Pagano’s brother, John, recently hired by San Diego as a co-ordinator, believes Indianapolis also will fall in love with his brother. “I think they are going to respond really well,” John said. “I think he’s a defensive-minded coach with fire and passion. He’s going to bring a different energy to the city of Indianapolis.”

How Baltimore responds is quite another story. It was Jim Irsay’s father, who in an infamous quote in 1984 as owner of the Baltimore Colts, spat at local reporters, “This is my goddamn team!” Then, under the cover of night on March 28, 1984, he moved the club to Indianapolis.

“I couldn’t pass up on this great opportunity,” Pagano said. “I’m just thrilled and so excited.”

Meantime, in Baltimore, they don’t know about “excited”.

OUT AT FIRST!

Baseball may be America’s national pastime but football is its natural passion.

Football is more popular than ever in a post-lockout world, according to a Harris Interactive poll.

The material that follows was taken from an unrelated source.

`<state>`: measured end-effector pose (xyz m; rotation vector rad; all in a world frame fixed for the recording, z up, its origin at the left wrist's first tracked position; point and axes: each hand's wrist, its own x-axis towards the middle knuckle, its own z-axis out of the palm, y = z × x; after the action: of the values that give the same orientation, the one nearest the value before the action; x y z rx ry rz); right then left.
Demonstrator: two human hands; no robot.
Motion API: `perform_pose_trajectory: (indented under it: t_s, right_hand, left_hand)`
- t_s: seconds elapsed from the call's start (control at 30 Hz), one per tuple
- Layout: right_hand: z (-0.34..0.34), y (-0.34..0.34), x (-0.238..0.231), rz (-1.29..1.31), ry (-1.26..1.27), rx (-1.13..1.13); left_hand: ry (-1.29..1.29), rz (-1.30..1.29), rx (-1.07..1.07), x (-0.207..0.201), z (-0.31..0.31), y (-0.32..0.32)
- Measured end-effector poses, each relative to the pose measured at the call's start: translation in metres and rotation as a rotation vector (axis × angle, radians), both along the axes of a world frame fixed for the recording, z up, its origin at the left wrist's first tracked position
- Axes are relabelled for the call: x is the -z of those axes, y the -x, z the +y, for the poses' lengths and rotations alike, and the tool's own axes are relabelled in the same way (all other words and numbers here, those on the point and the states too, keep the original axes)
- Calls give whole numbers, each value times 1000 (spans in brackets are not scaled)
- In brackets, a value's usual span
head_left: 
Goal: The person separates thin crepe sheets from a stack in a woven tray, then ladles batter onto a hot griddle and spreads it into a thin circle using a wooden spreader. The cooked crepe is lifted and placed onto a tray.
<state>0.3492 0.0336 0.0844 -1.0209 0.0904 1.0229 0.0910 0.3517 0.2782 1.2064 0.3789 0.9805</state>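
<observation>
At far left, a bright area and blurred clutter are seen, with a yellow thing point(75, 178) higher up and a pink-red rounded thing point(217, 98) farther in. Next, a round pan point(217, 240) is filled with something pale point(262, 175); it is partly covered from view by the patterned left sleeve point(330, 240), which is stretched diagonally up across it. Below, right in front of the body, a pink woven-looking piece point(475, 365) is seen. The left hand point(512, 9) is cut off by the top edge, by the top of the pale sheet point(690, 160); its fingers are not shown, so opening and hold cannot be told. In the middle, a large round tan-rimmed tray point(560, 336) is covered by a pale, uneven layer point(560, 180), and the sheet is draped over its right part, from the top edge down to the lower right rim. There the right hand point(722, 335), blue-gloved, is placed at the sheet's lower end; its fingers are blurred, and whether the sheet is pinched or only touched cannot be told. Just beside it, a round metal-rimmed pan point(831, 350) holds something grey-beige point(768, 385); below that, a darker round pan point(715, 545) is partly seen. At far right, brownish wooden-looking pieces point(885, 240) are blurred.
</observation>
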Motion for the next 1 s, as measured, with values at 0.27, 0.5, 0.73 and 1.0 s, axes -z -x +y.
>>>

In the past year it has gained 5% in popularity over baseball. Pro football is the favourite sport of 36% of Americans, according to the poll, while only 13% went with pro baseball. Last year the gap was 31%-17%.

GAME ON!

The Patriots held their first practice Thursday with tight end Rob Gronkowski sitting out with his ankle injury. Coach Bill Belichick, asked about a prognosis, joked that his “crystal ball is kind of clouding up.” ... Tackle Sebastian Vollmer practiced and could share Super Bowl duties with rookie Nate Solder.

QUICK HITS

A Dolphins source tells the Miami Herald that the team’s off-season priority is to acquire Peyton Manning ... Eagles tight end Brent Celek escaped injury when a vehicle in which he was a passenger spun out and struck a concrete barrier in Philadelphia. The driver was arrested on DUI charges. Celek was not charged ... Steelers nose tackle Casey Hampton will undergo ACL surgery. He’s 34 and the club may not retain him with a salary of more $4 million ... Owner Jerry Jones reiterated at the Senior Bowl that DeMarco Murray will remain the Cowboys’ primary back. “He’s just harder to bring down than Felix (Jones),” said Jones.

GUT-WRENCHING

The last thing a professional athlete wants is pity.

But Steelers safety Ryan Clark is, nonetheless, feeling a little for the Baltimore Ravens.

Clark told 93.7 The Fan in Pittsburgh that he didn’t watch the AFC championship game because his daughter was having a birthday party, but when the result came he could feel their pain.

“My phone rang off the hook when Billy Cundiff missed the field goal,” Clark said. “I mean gut-wrenching. I know for those guys it is heartbreaking, but that is what football is about. You have to make every play and New England made just enough plays to win the game. I know it seems like for the Ravens right now always the bridesmaid and never a bride.”